In order to record CAEPs in CI recipients, aided CAEPs or electrically evoked cortical auditory evoked potentials (eCAEPs) can be measured. When measuring eCAEPs, the stimulus bypasses the speech processor and is directly transmitted to the implanted device, therefore eradicating any pre-processing effects created by the CI (18, 19). For CI recipients specifically, aided CAEPs have been used to not only assess auditory functioning and record developmental changes that occur post-implantation but also to assist in device programming (10, 20, 21). The aided CAEP response is modified by the CI settings and can therefore be used to determine the effects of various signal processing strategies on evoked neural activity (13).
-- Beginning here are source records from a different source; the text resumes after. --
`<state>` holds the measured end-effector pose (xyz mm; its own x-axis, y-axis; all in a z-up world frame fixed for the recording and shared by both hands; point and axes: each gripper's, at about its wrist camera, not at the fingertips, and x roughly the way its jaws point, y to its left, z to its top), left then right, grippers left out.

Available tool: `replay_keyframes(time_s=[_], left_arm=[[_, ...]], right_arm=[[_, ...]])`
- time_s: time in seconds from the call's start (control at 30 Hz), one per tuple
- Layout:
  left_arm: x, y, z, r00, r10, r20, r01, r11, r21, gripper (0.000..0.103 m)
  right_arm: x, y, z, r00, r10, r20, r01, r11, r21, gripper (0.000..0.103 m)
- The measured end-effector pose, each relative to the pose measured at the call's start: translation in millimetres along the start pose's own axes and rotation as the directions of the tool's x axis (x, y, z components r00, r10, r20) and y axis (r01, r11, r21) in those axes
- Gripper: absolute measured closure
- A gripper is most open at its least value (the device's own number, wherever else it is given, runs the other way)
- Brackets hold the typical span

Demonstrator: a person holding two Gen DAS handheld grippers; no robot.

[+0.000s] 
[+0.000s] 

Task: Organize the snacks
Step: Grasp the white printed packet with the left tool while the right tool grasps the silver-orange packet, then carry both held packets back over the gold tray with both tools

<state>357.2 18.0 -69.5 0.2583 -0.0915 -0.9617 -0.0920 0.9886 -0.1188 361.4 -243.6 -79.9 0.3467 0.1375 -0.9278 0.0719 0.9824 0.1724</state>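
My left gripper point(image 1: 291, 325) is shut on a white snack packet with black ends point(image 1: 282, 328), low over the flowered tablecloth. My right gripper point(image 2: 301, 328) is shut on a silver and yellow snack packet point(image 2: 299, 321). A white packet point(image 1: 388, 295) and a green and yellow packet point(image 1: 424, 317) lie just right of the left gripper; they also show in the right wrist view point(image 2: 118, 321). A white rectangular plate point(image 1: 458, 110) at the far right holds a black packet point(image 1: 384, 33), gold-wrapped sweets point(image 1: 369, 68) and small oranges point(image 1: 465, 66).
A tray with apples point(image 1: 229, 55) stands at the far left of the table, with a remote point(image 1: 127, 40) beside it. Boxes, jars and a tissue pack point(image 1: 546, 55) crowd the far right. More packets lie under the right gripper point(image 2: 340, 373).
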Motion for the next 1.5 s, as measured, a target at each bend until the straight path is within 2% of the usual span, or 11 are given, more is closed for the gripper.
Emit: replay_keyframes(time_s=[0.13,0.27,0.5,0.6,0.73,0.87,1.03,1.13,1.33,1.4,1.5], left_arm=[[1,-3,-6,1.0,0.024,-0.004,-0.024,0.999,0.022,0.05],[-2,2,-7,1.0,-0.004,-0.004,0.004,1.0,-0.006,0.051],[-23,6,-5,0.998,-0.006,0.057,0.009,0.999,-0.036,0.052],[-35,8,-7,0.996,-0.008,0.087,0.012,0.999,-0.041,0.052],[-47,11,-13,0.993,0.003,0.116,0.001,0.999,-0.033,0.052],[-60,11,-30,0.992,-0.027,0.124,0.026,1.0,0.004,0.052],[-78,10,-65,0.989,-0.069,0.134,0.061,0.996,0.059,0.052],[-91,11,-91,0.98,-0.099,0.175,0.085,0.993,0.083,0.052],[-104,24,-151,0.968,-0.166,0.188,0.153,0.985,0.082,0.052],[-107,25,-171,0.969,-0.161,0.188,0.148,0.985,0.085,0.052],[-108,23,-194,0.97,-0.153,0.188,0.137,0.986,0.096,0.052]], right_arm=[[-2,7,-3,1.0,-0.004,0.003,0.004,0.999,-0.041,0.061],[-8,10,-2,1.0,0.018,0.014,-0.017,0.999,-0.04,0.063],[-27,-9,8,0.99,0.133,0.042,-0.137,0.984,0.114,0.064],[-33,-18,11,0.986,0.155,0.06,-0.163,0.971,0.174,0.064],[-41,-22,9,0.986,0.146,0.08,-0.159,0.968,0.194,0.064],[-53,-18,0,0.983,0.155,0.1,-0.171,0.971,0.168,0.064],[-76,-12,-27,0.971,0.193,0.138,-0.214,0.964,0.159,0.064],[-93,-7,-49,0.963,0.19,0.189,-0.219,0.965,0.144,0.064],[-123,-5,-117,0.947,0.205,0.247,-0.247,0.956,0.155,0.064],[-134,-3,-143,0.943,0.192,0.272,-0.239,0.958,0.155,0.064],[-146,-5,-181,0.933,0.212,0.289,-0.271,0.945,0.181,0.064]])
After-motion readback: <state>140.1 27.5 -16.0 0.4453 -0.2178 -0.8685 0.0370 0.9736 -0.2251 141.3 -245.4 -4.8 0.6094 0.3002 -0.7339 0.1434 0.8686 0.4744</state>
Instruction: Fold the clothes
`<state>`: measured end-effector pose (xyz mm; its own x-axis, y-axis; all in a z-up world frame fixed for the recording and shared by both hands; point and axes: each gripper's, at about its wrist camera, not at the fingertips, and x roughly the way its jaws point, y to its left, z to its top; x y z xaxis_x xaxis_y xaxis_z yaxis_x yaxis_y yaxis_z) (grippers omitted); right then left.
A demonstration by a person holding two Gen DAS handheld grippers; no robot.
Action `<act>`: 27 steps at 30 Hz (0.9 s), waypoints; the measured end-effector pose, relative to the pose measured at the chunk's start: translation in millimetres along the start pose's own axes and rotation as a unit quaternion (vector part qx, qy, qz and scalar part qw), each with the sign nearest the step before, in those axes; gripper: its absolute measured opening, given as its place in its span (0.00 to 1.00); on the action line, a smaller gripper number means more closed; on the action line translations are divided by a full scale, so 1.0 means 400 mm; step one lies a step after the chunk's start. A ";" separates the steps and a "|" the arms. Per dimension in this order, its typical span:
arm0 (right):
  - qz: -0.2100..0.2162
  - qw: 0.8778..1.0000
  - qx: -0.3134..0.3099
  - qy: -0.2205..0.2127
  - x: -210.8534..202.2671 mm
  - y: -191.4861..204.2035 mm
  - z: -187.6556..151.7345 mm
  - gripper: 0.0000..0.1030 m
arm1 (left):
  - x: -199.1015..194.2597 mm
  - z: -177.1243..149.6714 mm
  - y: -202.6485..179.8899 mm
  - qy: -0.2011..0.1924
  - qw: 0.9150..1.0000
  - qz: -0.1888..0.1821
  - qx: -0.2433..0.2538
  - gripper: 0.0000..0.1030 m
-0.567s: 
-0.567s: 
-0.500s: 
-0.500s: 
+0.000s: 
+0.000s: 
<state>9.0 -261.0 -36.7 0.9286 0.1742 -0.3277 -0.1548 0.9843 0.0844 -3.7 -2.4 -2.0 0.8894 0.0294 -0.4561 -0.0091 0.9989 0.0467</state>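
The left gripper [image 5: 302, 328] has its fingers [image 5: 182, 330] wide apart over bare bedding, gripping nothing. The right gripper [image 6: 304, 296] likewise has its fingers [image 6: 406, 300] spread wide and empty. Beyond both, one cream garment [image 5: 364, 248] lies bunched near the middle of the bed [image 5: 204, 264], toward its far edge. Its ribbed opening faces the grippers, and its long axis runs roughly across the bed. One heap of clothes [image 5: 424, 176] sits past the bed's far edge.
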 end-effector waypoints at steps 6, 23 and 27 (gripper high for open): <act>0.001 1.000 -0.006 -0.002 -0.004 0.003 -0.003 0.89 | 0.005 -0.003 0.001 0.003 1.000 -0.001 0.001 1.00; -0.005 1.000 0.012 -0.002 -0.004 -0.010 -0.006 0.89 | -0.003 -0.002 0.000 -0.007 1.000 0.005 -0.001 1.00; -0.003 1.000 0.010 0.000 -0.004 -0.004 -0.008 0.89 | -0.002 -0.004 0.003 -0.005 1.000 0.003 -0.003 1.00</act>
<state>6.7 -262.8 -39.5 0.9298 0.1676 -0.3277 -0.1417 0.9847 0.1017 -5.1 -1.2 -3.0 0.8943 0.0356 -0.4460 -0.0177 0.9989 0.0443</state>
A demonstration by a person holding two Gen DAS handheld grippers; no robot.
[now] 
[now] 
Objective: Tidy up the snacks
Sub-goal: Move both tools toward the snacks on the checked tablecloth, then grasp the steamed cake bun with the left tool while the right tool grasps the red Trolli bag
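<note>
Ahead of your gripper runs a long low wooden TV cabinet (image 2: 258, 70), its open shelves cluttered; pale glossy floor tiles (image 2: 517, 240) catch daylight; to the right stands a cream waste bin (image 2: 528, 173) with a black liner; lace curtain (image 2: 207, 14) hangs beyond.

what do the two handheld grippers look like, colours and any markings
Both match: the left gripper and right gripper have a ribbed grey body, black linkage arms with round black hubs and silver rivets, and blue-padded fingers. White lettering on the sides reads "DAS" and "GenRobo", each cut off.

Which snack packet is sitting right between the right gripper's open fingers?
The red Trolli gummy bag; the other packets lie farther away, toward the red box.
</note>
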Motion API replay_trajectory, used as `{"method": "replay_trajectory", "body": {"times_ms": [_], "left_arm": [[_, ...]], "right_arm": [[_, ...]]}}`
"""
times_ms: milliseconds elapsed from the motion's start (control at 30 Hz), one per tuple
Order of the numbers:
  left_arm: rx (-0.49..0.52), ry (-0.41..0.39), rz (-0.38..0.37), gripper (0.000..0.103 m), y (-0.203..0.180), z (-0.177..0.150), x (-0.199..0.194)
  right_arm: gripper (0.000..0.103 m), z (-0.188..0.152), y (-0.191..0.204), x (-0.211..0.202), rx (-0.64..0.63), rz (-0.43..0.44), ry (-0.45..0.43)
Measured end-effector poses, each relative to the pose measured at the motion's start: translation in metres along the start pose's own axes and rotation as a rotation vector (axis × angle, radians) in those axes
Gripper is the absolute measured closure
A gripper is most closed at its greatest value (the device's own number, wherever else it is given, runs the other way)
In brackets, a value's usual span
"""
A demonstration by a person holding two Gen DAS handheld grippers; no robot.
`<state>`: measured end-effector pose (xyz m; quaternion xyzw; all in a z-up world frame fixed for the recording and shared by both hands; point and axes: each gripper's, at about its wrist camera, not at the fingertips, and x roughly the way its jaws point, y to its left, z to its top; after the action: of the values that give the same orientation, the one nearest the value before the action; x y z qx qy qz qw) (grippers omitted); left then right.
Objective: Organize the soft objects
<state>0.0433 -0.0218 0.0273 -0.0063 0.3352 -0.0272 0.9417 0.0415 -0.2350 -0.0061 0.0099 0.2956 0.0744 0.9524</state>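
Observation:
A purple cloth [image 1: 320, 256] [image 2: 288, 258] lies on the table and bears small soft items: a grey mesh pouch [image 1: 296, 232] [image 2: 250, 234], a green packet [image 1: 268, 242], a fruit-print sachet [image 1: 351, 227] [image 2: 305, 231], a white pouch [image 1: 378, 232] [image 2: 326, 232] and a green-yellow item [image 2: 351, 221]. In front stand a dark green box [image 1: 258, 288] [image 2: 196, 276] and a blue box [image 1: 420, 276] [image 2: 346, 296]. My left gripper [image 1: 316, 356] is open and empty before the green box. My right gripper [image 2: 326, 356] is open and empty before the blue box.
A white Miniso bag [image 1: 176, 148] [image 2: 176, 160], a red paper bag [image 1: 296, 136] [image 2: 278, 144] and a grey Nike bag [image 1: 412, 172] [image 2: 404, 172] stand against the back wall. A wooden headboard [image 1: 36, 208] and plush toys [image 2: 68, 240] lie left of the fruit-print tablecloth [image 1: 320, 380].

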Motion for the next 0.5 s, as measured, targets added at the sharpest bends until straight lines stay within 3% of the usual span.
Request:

Groenen et al. (10) compared aided CAEP latencies between adult CI recipients whose aided speech perception performance 2 years post-implantation was rated to be either “moderate” or “good” based on several speech perception tests. Results demonstrated that adult CI recipients with “good” speech perception outcomes obtained aided CAEP latencies and amplitudes that correlated with age-matched, normal hearing adults (10). However, adult CI recipients with “moderate” speech perception outcomes presented with reduced P2 amplitudes compared to CI recipients with “good” speech perception outcomes. The study suggested that the reduced P2 amplitude in users with “moderate” and speech perception provided evidence that the cochleotopical organization of the auditory cortex was less distinct than in these CI recipients with “good” speech perception outcomes (10).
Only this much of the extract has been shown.